The report, he mentioned, was a painful however crucial learn.

Watching the now-thriving Native American inhabitants on Fort Lewis’s campus — accounting for almost 30% of the coed physique — take up the heaviness of that report, Stritikus mentioned, was among the many hardest components of its launch. He and different campus leaders made positive there have been sources for college students processing their ancestors’ trauma.
Stritikus saved exhibiting up — and welcoming others in.
Manuel Coronary heart, chairman of the Ute Mountain Ute tribe, mentioned Stritikus at all times invited him to huge occasions on campus and reached out to companion on completely different initiatives. Coronary heart has been to Stritikus’s home and met his household.
“He’s actually open,” Coronary heart mentioned. “He’s trustworthy. We constructed an excellent relationship, and I contemplate him an excellent pal of mine.”
Brittany Bitsilly, who’s Diné from the Navajo Nation, is the coed physique president at Fort Lewis School.
“I do know for a reality he genuinely cares,” Bitsilly mentioned.
How does she know? Nicely, Stritikus has cooked Greek meals for Bitsilly and different pupil authorities leaders in his dwelling together with his household. He exhibits as much as their pupil authorities conferences to hear and pops up at occasions throughout campus. Simply final weekend, Stritikus and Bitsilly ran a campus 5K to honor the lives of kids misplaced within the Indian boarding faculty period.
“He’s in all places,” Bitsilly mentioned. “It’s refreshing to see the chief of a campus who cares this a lot. It means the world.”
“This can be a nice job”
When tribal leaders felt snug sufficient to tease him, Stritikus mentioned, he knew he’d made it.
Not the whole lot was jokes and public appearances, although. When coping with such painful matters, conversations between Stritikus and Indigenous leaders, college students and employees have inevitably turned somber and, at occasions, vital.
It’s essential to Stritikus to take heed to critiques with out leaping to defensiveness. “You understand that regardless of if it stung or not, there’s in all probability a great deal of fact to it,” he mentioned.
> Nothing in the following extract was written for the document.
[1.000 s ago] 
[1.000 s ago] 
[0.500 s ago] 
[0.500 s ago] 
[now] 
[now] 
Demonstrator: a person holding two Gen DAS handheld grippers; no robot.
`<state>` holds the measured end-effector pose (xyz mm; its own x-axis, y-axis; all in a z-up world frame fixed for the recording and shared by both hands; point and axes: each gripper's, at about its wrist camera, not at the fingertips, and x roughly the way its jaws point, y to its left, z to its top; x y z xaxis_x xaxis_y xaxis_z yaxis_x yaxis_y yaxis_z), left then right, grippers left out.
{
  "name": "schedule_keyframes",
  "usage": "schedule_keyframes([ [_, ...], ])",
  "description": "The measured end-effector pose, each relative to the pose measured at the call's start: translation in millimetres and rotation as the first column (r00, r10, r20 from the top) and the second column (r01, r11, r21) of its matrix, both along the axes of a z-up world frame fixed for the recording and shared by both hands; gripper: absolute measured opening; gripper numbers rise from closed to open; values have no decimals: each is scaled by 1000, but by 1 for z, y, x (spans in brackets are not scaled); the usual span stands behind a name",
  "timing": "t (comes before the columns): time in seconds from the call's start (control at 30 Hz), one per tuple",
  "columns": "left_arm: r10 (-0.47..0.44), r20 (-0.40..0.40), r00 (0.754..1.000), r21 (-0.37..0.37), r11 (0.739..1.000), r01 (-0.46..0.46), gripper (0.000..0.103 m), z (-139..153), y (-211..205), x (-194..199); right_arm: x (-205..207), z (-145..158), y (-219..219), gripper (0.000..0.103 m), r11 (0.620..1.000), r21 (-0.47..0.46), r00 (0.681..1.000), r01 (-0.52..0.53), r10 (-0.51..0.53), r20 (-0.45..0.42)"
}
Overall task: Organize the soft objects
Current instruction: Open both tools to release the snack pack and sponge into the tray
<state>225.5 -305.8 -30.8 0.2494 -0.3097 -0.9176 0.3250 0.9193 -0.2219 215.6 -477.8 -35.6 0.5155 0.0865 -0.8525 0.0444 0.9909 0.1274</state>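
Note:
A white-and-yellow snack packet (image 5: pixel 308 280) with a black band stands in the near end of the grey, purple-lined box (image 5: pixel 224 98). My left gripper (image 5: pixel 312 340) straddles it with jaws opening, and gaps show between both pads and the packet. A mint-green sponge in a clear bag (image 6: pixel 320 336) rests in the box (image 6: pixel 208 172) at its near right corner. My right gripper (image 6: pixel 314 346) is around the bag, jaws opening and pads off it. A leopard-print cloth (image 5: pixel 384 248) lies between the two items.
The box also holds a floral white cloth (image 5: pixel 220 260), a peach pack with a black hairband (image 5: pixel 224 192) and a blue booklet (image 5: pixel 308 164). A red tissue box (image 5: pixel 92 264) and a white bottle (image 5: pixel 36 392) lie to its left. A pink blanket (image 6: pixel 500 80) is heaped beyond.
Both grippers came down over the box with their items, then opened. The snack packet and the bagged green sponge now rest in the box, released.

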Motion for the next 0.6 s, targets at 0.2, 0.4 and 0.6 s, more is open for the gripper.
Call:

Generally, Stritikus mentioned, college students, employees and group members mentioned he wasn’t doing sufficient, quick sufficient, nicely sufficient.
“As leaders, we will and may count on critique on a regular basis,” he mentioned.
Whereas Durango has crammed Stritikus’s cup, he’s a metropolis man at coronary heart and, as his Could departure looms, he seems ahead to working and residing in Los Angeles.
Whoever fills Stritikus’ footwear has a number of listening to do in the event that they plan to succeed, he mentioned.
“My recommendation to the successor is simply go take heed to this group,” Stritikus mentioned. “The Durango group is an unimaginable group. The Southern Ute, Ute Mountain Ute — simply go and sit and take heed to see what they need. Sit and take heed to our college students. They know a lot.”
Bitsilly and different Fort Lewis college students are rooting for a BIPOC president, she mentioned. Chairman Coronary heart mentioned he needs a president who will companion with the tribes authentically.
“I noticed a lot potential at Fort Lewis due to the dedication to school and variety in college students,” Stritikus mentioned. “I additionally realized a number of that potential was not being realized on the time I walked within the door. I’m proud that, over the six years, we began to comprehend quite a lot of that potential. I feel there may be quite a lot of that potential left to actualize at Fort Lewis. This can be a nice job.”